Imperniato sul tema delle variazioni (con chiaro riferimento alla musica, arte alla quale l’autore ha dedicato la propria vita), Fine delle Fenici di Cesare Mazzonis, pubblicato da Alpes, parla dei grandi misteri della vita, del principio e della fine, spaziando dalla Bibbia ai testi sacri indiani, dai miti greci ai classici della letteratura. Adamo, Eva e il Serpente, Noè, Abramo e Mosè si affacciano in queste pagine in cui si fondono cultura e ironia, immaginazione e dissertazione. Nella seconda parte a balzare in primo piano è il mondo vegetale a sottolineare le profonde affinità tra uomo e pianta. Anche qui vasti orizzonti: dal Giappone alla Birmania, dalla Cina alla Siberia rilevando silenzi, fissità, profumi delle vite vegetali. Un elogio dell’impermanenza, un’eco delle metamorfosi ovidiane, un’incursione onirica. Per usare le parole di Mazzonis:

“La mia composizione è così definibile: tema con variazioni.
Il tema sono io, le variazioni le vite successive.”  

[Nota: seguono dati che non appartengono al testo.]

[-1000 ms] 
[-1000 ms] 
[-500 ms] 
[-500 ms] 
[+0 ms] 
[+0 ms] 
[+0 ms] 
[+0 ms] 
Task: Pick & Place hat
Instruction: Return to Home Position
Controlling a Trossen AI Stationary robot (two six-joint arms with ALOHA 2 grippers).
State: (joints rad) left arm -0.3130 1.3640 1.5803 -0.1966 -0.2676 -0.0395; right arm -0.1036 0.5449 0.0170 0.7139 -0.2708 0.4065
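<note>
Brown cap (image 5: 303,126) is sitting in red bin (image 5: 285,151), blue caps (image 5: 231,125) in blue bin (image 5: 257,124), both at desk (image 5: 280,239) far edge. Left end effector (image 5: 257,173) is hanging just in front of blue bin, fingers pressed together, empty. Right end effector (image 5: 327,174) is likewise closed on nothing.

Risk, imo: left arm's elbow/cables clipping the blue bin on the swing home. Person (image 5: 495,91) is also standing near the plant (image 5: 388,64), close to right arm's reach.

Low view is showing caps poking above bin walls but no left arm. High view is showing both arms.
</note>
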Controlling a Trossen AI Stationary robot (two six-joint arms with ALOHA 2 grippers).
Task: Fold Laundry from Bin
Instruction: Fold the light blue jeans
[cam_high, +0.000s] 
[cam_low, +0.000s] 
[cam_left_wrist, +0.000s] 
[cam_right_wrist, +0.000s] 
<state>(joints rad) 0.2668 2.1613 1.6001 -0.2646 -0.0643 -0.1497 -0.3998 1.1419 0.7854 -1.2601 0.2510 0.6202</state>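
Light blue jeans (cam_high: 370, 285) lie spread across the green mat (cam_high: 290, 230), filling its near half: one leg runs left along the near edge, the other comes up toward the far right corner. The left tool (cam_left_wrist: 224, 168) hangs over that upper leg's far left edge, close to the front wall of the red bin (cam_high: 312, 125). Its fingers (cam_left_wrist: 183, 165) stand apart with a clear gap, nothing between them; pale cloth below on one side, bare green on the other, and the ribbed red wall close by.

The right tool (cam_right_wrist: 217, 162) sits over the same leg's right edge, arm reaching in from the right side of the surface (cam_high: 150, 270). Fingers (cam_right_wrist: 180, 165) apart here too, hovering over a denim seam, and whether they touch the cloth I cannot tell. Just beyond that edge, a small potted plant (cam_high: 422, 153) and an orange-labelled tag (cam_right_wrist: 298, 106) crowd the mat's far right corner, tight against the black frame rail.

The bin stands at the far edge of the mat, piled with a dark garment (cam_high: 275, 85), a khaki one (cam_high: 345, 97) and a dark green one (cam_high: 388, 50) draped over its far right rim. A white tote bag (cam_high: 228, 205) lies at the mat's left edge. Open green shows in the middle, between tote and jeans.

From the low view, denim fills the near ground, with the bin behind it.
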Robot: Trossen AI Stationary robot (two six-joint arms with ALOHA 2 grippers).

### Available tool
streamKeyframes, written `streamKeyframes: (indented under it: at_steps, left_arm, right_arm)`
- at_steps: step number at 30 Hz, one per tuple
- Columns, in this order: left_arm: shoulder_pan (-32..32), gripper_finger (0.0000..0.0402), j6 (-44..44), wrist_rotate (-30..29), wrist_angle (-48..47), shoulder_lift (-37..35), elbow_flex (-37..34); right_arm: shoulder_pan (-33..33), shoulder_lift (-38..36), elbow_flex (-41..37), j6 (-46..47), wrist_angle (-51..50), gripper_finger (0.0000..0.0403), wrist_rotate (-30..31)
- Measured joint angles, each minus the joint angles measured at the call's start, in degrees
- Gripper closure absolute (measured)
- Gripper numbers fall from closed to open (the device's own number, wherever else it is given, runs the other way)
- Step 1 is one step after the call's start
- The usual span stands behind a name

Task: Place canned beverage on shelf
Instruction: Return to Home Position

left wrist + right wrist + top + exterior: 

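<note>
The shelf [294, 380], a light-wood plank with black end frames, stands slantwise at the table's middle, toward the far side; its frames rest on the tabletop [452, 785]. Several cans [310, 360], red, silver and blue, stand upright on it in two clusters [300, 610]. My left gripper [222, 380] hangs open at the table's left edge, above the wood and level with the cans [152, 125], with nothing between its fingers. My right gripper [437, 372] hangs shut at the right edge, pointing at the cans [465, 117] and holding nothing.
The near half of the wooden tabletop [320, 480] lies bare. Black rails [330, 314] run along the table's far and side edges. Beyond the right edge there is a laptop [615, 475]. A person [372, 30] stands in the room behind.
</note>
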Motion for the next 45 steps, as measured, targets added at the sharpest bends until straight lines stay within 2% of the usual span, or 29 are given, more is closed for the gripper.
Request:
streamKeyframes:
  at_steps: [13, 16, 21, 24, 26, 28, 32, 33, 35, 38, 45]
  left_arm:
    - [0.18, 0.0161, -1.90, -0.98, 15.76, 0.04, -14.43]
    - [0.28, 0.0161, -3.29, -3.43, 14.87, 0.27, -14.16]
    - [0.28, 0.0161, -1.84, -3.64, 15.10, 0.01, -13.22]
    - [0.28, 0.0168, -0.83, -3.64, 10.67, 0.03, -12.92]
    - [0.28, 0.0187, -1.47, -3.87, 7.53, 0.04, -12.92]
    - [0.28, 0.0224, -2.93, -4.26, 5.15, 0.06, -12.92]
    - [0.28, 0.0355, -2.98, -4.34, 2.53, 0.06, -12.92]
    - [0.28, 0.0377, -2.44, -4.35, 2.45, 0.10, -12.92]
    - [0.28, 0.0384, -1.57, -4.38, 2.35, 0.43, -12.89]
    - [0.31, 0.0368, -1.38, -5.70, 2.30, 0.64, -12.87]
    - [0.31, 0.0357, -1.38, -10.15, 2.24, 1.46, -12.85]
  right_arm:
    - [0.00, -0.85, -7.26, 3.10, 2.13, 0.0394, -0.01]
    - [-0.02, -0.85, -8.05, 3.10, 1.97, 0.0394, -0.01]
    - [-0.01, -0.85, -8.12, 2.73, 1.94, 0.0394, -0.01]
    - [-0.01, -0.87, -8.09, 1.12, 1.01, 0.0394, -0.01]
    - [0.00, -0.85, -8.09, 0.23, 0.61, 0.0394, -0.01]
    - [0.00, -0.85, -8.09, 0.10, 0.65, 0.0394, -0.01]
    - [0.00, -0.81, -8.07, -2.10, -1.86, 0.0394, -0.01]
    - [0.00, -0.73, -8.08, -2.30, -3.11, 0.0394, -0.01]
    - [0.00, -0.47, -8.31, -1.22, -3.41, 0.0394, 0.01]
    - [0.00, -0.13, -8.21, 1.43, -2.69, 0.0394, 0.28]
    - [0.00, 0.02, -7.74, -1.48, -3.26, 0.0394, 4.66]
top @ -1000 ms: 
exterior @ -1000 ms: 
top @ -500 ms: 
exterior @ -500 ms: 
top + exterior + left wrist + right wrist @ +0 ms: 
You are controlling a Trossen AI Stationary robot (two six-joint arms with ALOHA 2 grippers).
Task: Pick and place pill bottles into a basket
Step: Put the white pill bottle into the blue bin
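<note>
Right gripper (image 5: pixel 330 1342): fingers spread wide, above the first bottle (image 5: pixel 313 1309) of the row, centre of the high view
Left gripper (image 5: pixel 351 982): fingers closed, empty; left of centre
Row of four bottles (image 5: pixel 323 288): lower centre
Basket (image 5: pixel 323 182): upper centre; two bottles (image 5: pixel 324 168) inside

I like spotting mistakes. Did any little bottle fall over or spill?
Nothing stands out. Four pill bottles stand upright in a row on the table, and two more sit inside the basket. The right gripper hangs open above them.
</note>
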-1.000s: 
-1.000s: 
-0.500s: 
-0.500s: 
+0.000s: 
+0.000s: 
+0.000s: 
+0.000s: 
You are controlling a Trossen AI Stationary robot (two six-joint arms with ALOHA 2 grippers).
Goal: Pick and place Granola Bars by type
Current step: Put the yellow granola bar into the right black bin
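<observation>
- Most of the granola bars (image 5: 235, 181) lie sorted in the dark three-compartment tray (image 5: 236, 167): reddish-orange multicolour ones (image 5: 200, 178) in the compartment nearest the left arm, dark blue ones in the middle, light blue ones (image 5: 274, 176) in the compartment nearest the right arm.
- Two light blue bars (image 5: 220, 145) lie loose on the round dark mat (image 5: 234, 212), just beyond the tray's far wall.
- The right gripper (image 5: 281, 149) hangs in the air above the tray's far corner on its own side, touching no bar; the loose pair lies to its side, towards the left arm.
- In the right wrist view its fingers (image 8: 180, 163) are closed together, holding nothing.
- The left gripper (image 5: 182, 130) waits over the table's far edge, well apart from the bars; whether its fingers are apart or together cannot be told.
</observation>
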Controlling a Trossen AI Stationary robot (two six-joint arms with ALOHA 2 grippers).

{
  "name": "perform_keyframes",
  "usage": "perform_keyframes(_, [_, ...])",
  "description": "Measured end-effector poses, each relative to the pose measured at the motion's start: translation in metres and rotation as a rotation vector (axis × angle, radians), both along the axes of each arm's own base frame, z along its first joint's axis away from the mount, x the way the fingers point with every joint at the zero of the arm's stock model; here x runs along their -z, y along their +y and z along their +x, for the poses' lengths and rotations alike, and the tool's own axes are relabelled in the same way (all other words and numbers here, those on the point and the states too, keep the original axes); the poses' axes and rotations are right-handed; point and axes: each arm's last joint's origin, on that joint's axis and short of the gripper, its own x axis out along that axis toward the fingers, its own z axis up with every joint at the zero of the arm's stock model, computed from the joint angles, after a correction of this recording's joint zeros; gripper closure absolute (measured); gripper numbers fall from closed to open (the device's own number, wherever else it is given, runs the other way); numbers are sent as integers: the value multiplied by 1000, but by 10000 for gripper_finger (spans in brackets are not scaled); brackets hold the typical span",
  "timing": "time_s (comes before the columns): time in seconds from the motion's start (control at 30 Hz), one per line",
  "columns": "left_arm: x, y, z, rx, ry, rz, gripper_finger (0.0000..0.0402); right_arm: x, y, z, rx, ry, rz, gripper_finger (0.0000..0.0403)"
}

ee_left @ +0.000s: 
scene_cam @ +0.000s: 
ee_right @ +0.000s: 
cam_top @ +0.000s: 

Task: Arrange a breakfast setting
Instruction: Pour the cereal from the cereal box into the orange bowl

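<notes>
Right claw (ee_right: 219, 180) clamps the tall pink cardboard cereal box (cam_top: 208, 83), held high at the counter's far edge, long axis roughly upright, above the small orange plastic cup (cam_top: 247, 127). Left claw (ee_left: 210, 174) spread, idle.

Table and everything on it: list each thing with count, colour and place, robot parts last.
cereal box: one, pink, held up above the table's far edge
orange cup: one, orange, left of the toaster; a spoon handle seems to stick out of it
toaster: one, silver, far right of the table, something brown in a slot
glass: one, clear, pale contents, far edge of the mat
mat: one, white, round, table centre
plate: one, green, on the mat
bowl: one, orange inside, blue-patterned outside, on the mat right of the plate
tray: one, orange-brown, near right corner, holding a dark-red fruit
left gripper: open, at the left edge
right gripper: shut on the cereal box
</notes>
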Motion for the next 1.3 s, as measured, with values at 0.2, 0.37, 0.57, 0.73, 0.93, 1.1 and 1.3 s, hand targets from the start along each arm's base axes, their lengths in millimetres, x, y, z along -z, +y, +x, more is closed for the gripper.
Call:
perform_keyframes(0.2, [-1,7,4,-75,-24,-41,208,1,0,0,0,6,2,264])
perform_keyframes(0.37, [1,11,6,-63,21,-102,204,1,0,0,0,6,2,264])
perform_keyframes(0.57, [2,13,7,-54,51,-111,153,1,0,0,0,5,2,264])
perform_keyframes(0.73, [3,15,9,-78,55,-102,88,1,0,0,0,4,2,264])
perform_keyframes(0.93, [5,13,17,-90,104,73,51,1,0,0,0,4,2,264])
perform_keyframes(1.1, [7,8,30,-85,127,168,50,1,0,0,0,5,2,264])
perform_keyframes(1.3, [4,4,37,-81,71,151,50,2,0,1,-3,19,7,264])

Cesare Mazzonis, ha lavorato alla Rai di Roma fino a raggiungere la Direzione Artistica, poi Direttore Artistico alla Scala dove ha passato dodici anni, circa altrettanti al Maggio Musicale Fiorentino e, nel frattempo, per diverse stagioni, Consulente al Megaron di Atene e per un paio al Teatro Bolscioi di Mosca, nonché al Festival Mozartiano di Rovereto e a quello Monteverdiano di Cremona. Andato in pensione si è occupato del premio Paganini a Genova e ha collaborato con Claudio Abbado e l’Orchestra Mozart per cinque anni. Ha diretto per otto anni l’Orchestra Sinfonica Nazionale Rai. Ha pubblicato presso Einaudi i romanzi La vocazione del Superstite e Il Circolo della Vela; presso Feltrinelli La Memoria Fastosa; presso Le Lettere un lungo saggio intitolato Ragnatele sul Nulla e con Alpes La ruota e la via, divagazioni su musica e teatro e Fine delle fenici.